→ EXCERPTED DATA:
=== Section Start ===
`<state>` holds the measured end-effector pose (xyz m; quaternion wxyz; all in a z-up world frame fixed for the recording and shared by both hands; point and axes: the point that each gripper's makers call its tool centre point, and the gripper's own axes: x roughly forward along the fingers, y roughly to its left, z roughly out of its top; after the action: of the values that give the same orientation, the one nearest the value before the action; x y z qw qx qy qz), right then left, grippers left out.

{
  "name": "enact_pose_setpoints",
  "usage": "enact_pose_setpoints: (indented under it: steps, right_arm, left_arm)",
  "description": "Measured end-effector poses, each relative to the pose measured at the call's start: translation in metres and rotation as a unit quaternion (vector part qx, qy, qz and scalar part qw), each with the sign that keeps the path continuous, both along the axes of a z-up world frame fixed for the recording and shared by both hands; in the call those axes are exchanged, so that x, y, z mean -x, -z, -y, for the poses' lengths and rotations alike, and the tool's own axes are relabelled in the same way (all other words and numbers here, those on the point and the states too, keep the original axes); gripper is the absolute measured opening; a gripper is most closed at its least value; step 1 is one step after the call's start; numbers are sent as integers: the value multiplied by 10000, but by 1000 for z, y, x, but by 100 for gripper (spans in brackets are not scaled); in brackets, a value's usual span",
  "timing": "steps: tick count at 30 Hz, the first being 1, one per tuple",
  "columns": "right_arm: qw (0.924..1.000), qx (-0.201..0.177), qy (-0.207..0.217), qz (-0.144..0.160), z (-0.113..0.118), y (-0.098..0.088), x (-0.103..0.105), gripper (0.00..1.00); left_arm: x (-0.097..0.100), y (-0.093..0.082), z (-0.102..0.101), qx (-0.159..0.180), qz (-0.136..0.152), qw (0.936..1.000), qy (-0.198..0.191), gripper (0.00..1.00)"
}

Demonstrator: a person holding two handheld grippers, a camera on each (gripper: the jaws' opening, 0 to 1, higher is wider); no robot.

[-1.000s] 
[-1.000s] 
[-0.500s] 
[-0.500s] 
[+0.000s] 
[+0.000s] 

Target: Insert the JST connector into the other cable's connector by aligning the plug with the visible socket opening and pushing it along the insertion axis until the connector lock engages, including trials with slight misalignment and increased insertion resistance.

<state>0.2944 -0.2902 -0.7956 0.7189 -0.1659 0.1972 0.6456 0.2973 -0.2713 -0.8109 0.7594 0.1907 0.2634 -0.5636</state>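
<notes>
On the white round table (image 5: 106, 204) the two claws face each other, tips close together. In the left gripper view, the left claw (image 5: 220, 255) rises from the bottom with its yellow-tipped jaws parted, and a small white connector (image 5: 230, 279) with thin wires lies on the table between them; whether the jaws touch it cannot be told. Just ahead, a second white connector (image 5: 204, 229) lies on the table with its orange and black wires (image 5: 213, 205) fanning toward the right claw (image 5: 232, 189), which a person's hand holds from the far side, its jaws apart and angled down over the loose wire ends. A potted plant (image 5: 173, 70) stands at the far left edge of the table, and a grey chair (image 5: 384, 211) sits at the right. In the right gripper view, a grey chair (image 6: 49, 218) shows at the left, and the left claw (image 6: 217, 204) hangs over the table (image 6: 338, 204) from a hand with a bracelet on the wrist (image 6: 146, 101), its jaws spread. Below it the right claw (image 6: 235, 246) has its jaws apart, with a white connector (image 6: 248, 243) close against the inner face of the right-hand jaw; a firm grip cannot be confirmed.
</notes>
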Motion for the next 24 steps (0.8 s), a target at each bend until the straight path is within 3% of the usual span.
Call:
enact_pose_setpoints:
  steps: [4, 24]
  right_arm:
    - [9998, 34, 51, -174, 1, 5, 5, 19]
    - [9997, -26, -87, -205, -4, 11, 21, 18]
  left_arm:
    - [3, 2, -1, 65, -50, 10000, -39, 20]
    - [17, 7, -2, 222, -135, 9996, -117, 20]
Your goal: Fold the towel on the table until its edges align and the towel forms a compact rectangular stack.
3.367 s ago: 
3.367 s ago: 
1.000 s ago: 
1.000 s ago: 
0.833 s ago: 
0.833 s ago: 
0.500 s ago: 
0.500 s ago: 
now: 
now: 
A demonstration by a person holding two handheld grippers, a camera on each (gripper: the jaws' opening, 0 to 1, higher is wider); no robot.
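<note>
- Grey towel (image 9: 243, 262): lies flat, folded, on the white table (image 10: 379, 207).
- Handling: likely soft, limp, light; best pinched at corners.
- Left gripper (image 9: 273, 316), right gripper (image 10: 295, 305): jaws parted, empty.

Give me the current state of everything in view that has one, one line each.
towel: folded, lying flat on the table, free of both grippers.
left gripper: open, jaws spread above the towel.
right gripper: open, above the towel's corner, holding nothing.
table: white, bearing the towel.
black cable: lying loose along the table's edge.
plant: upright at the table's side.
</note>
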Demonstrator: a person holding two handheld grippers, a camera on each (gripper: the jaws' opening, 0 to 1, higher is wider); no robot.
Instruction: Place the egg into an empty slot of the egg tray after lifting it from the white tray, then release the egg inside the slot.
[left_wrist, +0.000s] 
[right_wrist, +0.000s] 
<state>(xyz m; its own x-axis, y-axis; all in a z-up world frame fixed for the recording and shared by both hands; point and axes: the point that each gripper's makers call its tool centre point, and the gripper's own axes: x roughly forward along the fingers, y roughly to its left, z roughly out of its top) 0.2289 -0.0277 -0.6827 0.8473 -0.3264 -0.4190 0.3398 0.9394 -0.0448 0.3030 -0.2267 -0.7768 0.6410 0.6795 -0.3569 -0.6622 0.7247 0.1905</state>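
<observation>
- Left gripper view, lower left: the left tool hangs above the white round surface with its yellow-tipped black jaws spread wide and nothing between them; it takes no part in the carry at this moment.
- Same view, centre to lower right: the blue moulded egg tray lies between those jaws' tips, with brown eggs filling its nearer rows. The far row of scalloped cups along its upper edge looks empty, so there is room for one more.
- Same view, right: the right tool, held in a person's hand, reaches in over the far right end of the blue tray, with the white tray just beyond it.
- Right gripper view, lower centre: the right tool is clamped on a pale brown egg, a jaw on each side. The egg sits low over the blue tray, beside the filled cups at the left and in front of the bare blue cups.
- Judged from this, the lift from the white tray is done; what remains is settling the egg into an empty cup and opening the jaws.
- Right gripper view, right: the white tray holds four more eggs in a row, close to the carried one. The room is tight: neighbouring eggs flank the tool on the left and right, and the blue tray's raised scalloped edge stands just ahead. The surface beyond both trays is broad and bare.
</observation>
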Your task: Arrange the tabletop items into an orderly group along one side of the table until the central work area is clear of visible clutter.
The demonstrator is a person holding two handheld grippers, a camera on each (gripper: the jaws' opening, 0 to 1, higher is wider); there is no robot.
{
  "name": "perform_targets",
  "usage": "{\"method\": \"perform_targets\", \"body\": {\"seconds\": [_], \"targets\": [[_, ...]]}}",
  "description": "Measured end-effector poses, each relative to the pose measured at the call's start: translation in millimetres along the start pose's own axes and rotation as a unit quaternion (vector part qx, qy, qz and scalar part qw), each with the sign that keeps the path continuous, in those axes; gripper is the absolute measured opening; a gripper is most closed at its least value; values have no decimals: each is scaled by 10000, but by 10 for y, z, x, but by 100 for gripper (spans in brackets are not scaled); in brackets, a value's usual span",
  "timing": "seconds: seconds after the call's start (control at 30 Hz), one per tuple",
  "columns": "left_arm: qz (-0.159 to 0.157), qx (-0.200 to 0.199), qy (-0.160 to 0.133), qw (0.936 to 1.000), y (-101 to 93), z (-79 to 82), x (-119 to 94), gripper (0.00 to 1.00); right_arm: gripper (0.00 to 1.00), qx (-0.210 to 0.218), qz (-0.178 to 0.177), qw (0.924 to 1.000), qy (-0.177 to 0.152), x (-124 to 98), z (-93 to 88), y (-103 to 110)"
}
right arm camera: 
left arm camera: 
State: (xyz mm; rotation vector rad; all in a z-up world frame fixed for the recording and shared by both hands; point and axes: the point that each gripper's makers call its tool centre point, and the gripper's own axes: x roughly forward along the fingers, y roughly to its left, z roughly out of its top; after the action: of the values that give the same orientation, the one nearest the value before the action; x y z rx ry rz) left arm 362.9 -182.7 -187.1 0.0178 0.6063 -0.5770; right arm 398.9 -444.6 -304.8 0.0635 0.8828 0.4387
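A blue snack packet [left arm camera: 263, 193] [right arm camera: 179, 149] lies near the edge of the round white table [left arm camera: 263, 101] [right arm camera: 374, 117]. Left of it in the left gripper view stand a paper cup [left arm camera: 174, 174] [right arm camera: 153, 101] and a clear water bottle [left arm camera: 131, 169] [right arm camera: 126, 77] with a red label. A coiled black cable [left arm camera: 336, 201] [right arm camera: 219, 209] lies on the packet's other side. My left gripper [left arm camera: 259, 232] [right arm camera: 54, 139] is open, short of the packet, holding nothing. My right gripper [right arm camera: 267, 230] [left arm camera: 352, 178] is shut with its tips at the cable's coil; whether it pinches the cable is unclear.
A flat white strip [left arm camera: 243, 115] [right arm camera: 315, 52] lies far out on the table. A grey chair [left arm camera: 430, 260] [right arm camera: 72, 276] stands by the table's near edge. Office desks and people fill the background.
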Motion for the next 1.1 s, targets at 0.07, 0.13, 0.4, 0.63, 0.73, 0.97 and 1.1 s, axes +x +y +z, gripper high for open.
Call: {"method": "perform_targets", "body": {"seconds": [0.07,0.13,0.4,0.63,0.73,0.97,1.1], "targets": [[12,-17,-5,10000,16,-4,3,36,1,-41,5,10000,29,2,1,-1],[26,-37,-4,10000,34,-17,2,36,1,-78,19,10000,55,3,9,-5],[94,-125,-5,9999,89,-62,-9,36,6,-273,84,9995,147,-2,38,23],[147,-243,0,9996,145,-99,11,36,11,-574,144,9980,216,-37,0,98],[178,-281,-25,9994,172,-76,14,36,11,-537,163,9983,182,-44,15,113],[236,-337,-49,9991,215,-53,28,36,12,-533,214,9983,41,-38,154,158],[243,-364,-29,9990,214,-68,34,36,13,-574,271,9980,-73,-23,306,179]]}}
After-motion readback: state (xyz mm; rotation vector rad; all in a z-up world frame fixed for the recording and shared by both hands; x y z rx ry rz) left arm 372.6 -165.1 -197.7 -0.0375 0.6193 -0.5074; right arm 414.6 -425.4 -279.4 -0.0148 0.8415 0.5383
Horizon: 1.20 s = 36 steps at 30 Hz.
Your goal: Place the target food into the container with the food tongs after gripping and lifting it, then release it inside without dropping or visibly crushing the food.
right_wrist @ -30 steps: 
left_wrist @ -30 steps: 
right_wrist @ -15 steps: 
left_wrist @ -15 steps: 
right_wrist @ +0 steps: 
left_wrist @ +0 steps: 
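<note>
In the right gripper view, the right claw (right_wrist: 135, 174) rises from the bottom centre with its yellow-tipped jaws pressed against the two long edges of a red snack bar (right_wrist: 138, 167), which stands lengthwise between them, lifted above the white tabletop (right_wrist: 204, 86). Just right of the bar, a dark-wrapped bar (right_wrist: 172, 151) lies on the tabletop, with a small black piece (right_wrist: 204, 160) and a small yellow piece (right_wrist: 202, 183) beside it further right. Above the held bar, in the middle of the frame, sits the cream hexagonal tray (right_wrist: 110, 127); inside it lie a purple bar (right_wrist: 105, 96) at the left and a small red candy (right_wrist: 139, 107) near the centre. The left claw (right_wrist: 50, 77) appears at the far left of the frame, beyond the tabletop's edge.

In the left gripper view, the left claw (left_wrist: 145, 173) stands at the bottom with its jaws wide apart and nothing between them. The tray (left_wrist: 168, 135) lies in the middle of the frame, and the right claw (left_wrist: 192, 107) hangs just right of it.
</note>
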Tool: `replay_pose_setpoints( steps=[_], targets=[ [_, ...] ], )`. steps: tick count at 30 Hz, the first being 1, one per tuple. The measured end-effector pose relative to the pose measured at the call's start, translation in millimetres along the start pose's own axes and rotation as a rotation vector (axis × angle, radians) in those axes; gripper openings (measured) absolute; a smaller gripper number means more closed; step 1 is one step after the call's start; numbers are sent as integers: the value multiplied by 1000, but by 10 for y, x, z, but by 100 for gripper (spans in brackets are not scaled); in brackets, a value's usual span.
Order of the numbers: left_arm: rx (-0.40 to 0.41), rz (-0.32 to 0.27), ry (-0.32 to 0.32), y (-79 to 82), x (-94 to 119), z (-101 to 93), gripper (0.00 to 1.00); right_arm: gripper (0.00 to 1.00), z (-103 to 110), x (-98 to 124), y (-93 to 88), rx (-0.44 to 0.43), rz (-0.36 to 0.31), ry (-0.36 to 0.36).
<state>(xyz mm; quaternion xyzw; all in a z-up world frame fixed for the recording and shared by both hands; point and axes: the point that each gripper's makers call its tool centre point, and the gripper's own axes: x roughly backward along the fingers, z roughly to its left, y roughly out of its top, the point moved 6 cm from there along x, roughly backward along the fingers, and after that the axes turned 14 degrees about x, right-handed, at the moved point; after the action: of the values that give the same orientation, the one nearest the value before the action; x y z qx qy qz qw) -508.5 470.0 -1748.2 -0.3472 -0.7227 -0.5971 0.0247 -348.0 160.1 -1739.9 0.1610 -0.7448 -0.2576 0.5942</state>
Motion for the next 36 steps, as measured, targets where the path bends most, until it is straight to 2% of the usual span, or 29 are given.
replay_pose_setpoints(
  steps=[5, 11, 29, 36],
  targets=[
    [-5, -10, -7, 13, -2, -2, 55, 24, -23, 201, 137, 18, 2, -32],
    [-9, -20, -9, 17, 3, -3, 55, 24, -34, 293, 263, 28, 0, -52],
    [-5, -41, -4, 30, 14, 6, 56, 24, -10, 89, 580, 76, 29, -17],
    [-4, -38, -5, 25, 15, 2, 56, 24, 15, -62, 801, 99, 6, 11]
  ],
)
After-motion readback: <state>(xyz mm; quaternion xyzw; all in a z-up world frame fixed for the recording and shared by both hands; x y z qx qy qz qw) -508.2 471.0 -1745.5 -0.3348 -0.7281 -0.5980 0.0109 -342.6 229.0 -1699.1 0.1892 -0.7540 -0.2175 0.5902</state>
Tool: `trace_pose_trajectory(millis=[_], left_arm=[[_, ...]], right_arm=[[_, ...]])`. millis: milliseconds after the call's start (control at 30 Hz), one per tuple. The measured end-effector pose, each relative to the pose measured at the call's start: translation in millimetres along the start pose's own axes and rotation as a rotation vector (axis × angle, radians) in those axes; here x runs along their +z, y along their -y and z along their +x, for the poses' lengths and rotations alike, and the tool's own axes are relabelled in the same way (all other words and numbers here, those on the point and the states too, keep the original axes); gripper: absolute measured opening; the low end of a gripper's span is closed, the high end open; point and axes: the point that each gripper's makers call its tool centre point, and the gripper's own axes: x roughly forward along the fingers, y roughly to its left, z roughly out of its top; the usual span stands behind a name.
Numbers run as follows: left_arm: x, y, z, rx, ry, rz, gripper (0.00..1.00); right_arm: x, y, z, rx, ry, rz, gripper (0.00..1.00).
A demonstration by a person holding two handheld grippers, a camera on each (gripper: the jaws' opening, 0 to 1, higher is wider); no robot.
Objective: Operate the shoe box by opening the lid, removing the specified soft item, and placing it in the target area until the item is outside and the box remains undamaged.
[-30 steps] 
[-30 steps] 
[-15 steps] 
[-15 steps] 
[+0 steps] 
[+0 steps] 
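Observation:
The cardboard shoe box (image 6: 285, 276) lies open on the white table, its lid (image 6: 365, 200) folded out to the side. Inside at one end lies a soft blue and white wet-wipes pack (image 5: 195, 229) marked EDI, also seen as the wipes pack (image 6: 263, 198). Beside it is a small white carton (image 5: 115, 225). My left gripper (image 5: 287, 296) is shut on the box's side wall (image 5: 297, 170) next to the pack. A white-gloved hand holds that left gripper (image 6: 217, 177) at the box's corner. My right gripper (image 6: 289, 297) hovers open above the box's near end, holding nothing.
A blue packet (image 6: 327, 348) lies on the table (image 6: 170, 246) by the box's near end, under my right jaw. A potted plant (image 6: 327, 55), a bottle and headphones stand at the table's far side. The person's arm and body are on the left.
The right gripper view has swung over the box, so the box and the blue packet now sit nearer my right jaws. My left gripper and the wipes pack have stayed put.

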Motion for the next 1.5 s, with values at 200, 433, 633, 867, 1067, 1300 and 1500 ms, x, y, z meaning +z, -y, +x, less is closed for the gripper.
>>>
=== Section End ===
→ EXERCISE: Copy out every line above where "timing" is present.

→ EXERCISE RESULT:
  "timing": "steps: tick count at 30 Hz, the first being 1, one per tuple",
  "timing": "seconds: seconds after the call's start (control at 30 Hz), one per tuple",

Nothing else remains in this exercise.